先日行った<レオナルド・ダ・ヴィンチ展>のことを書きます。
この展示、メインはビル・ゲイツ氏が所蔵しているレオナルドの直筆ノート<レスター手稿>の展示がメイン。
日に2〜3時間しか眠らなかったというレオナルドの脳内ってどんなものだったのか?気になって覗きにいきました。
脳みそツルツルのわたしにはきっと理解しがたい内容が多いだろう…と思い、初めて音声ガイドを使いました。…が、コレ、意味ないですね。書いてあることほぼそのまんま。別角度からの情報源ではないようです。これにはがっかり。
でもこの展示、照明がかなり暗めだったのと、きっと土日の混雑を考えたら、目の悪い人には良いのかも。わたしでさえ人と暗さが遮って若干見えにくいところがありました。
展示の序盤は体験型。とても素敵なディレクションだったけど、平日というにも関わらずやや多めの人&子供に耐えられず、壊れてしまっているものや、どうしても人ひとり当たりが留まる時間が長いために自分の見たい部分を見るにはかなり待ち時間が必要でした。人がまばらな(平日の)展示ばかり行ってる私にはちょっと限界。
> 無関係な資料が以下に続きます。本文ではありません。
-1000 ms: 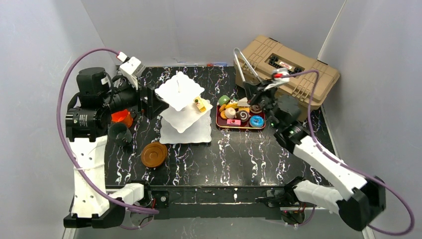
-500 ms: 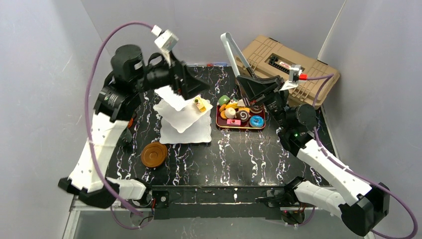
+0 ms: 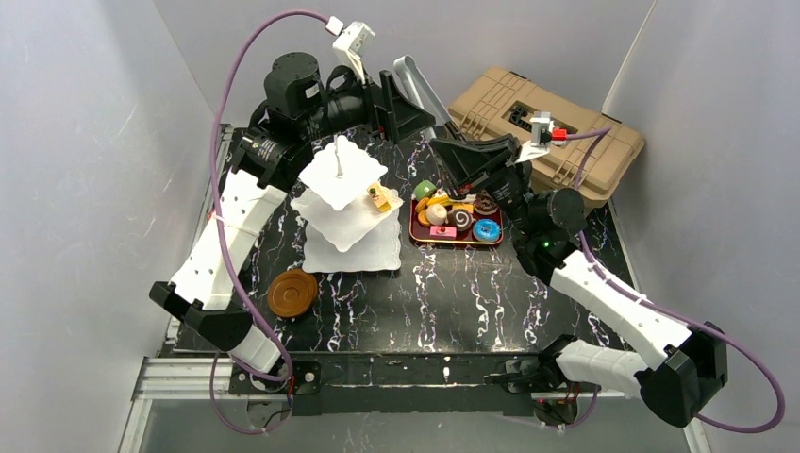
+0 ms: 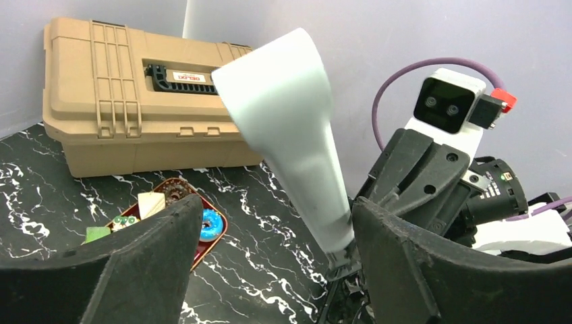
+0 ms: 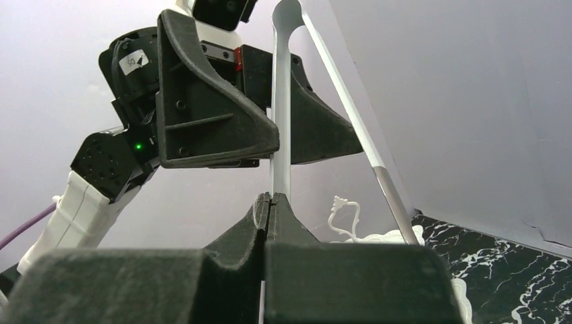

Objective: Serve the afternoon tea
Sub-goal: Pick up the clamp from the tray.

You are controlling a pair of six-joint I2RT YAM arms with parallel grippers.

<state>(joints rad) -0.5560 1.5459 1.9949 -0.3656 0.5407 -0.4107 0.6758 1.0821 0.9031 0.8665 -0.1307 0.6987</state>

これだったらせめてタッチパネルのやつは普通にビデオ上映にしちゃったほうのが分かりやすくて、余す所なく見られたかも。
さてさて、肝心のレオナルドの脳内ですが、主に小学校で習った「理科」の授業のようでした。
あ!これ習った!実験した!と記憶が蘇ってきました。土台を作ったのはレオナルド、ということなんですね。
レスター手稿はレオナルドが50才代のときから書きまとめられた天体・地球・水についての観察・実験記のようなもの。今まで人体解剖のイメージが強かったけど、<自然>への興味も底知れないようです。
ほんとに事細かに観察し、それを具体的に生活に応用できるよう考えていたことが素晴らしかった。目指すところはやっぱり純粋なものでした。そしてとても自然に満ちた場所に住んでいたんだなぁって思いました。海や川と滝、山に火山、地震。すべての自然を体験してるみたい。
わたしが興味深かったのはレオナルドが地球を人体のような生命体と捉えていたこと。今では突飛な考えではないことでも、この当時は不思議な考え方だったと思います。そのためレオナルドのこんな考えは広まることなく、人は環境汚染したり、自分中心になっていったりしたのかも?
ひとつ私の心髄をついた言葉がありました。
<何物も、自力で、自分自身の創造の原因となることは有り得ない。また何物も自力で永遠の存在となることは有り得ない>
これは「永久機関の不可能性についての言及」(当展図録より)らしいのですが、永久機関?私にはサッパリ。
ですがこれって、前部は人体や地球などの<生>にもとれるし、後部は<死>に関していえることだと思ったんです。
身近な人が死んでしまった後、色々な考えが頭の中で巡って、そのときひとつの結果として思ったんです。<この人のことが生きてたことを忘れちゃいけない>って。それがその人に<よく生きてきたね>って褒めてあげることになるんじゃないかと。
死んでも生きるって死んでしまった本人には出来ないことです。残されたものにしか出来ないこと。
前日突然亡くなった友だちの友だち、のようなひとのことをおもいました。
友だちの友だちは、友だちじゃない、とよくいうけども、でもなんでしょう?この気持ち。
会話したことないし、彼女はわたしのことを知らないと思うけど、たった何度か彼女の歌声や佇まいを知っただけで、繋がりを感じてしまうものなのです。
遠くの国の自然災害などの被害を思ってもモヤモヤしてくるものなのに。